I saw this in the Washington Post a few days ago.  How fantasic!  A recipe for Rosh Hashanah and an allergy-free one to boot!  Check it out:

All-Inclusive Apple Cake


Allergy-Free Challah – Need Your Feedback! September 28, 2011

I’ve heard it said that when substituting for egg that if a recipe calls for 3 or more eggs, forget it.  This makes baking allergy-free challah very challenging.  Part of what makes challah so addictively delicious is how light and airy it is — and that’s due to the large number of eggs it usually requires.


So, what do we do for the holidays (or anytime we’re craving amazing french toast), then?!  Well, I came across a tried and true 2-egg recipe that looks very promising with a few adaptations.  I haven’t tried it yet, but am heading out to get the ingredients right now.  Would love anyone’s feedback on it!!!


Here’s my adapted recipe:


Allergy-Free Challah


2 packages quick-rising yeast

1/2 cup water, warmed to 110 degrees

3 tablespoons sugar, divided

substitute for 2 eggs:  I would suggest 3 tablespoons vegetable oil mixed with 3 tablespoons water and 2 teaspoon baking powder

1/4 cup vegetable oil

8 cups flour

1 tablespoon salt

2 1/2 cups water, divided

3 tablespoons dairy-free butter/margarine, softened at room temperature

1/4 cup dairy-free butter/margarine, melted


With the oven rack in the middle position, preheat the oven to 375 degrees.  For round challah, you can cut a liner from parchment paper to fit the bottom of a 9-inch round cake pan or use a parchment-lined baking sheet.  Lay down the liner and coat with cooking spray.   [For straight braided challah, line a baking sheet with parchment paper and coat with vegetable spray.]

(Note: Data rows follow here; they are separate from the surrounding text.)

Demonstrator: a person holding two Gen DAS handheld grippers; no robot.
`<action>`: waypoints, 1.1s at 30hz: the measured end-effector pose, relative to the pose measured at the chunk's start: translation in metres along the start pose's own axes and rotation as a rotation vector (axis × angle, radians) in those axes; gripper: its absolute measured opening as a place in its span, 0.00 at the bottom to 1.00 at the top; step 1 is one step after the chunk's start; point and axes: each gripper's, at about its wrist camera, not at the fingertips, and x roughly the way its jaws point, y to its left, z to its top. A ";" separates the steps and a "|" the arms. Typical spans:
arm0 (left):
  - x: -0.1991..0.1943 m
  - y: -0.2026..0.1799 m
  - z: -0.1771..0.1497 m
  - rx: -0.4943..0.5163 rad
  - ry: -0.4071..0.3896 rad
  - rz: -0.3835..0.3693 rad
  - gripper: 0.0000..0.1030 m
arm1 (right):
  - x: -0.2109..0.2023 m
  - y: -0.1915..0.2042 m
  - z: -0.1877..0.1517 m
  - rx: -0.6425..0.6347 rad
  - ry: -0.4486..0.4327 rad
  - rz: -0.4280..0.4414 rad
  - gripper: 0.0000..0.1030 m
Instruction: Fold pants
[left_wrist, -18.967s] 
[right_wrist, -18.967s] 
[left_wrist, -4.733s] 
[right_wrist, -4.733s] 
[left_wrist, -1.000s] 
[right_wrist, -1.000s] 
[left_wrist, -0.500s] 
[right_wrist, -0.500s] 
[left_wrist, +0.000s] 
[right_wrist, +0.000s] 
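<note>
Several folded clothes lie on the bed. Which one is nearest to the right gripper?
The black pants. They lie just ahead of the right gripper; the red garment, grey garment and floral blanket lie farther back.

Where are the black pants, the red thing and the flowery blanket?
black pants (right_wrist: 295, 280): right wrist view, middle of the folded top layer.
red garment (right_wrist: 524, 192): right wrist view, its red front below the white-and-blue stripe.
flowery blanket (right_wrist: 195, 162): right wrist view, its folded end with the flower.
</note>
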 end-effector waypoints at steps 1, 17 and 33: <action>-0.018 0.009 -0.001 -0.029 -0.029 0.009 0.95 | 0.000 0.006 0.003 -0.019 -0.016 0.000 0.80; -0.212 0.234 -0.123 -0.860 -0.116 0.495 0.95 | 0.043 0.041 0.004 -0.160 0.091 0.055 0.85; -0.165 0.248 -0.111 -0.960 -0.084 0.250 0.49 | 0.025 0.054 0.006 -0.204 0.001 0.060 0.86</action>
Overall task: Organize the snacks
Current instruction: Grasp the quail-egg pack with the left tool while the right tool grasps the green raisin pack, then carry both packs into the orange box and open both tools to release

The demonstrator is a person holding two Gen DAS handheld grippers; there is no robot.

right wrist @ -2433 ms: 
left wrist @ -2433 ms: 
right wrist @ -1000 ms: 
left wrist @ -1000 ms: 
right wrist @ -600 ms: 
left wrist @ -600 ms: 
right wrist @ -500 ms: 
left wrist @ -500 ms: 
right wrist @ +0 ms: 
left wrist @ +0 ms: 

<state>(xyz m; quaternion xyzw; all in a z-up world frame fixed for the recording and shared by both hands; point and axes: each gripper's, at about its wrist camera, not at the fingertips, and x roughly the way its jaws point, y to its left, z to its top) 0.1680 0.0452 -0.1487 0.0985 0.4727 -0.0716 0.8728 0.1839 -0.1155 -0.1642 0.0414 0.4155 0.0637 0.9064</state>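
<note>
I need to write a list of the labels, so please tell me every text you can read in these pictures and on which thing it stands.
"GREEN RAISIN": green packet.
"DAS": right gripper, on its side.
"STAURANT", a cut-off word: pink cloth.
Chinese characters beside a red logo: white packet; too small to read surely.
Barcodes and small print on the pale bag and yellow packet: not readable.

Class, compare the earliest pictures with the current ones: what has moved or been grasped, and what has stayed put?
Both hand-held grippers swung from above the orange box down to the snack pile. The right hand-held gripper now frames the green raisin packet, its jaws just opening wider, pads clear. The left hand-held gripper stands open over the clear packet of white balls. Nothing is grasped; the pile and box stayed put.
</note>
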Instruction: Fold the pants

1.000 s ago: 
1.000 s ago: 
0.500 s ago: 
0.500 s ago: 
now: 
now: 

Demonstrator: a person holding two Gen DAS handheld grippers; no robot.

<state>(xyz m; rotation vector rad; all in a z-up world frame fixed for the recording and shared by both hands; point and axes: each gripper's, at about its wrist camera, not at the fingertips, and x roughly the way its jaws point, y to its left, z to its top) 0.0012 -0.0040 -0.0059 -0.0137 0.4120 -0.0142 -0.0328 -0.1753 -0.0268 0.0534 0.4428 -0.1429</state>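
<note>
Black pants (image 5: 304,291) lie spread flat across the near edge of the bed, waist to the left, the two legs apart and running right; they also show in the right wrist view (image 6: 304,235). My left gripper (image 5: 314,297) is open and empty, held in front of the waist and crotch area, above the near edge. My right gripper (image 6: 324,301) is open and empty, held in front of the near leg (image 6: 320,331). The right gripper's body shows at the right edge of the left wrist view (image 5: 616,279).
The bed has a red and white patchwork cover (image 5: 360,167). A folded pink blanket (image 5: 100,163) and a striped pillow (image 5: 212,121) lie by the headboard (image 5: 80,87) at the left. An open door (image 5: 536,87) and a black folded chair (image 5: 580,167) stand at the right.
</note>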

Dissolve yeast in warm water.  Add 1 tablespoon of the sugar and set aside mixture in a warm place to proof (about 10 minutes).  Mixture will bubble when yeast is proofed.


Place egg substitute and oil in a small bowl and beat until combined.


Sift together flour, remaining 2 tablespoon of sugar, and salt into the bowl of a standing mixer fitted with the paddle attachment.  Make a well in the center of of sifted dry ingredients, add proofed yeast mixture as well as 3 tablespoons of softened dairy-free butter and mix about 10 minutes.  [If you do not have a standing mixer, you can do this by hand.]  Remove paddle attachment and attach dough hook and knead dough 6 minutes at medium speed.  If dough is too dry, add remaining 1/2 cup water.


Oil a large bowl, place dough inside and turn over so that all surfaces have a film of oil.  Cover with a slightly damp towel.  Put in a warm, dark place and allow to rise until double in size (about 1 hour).  Punch down dough and divide in half.  Cover again with damp towel and allow to rise (about 30 minutes).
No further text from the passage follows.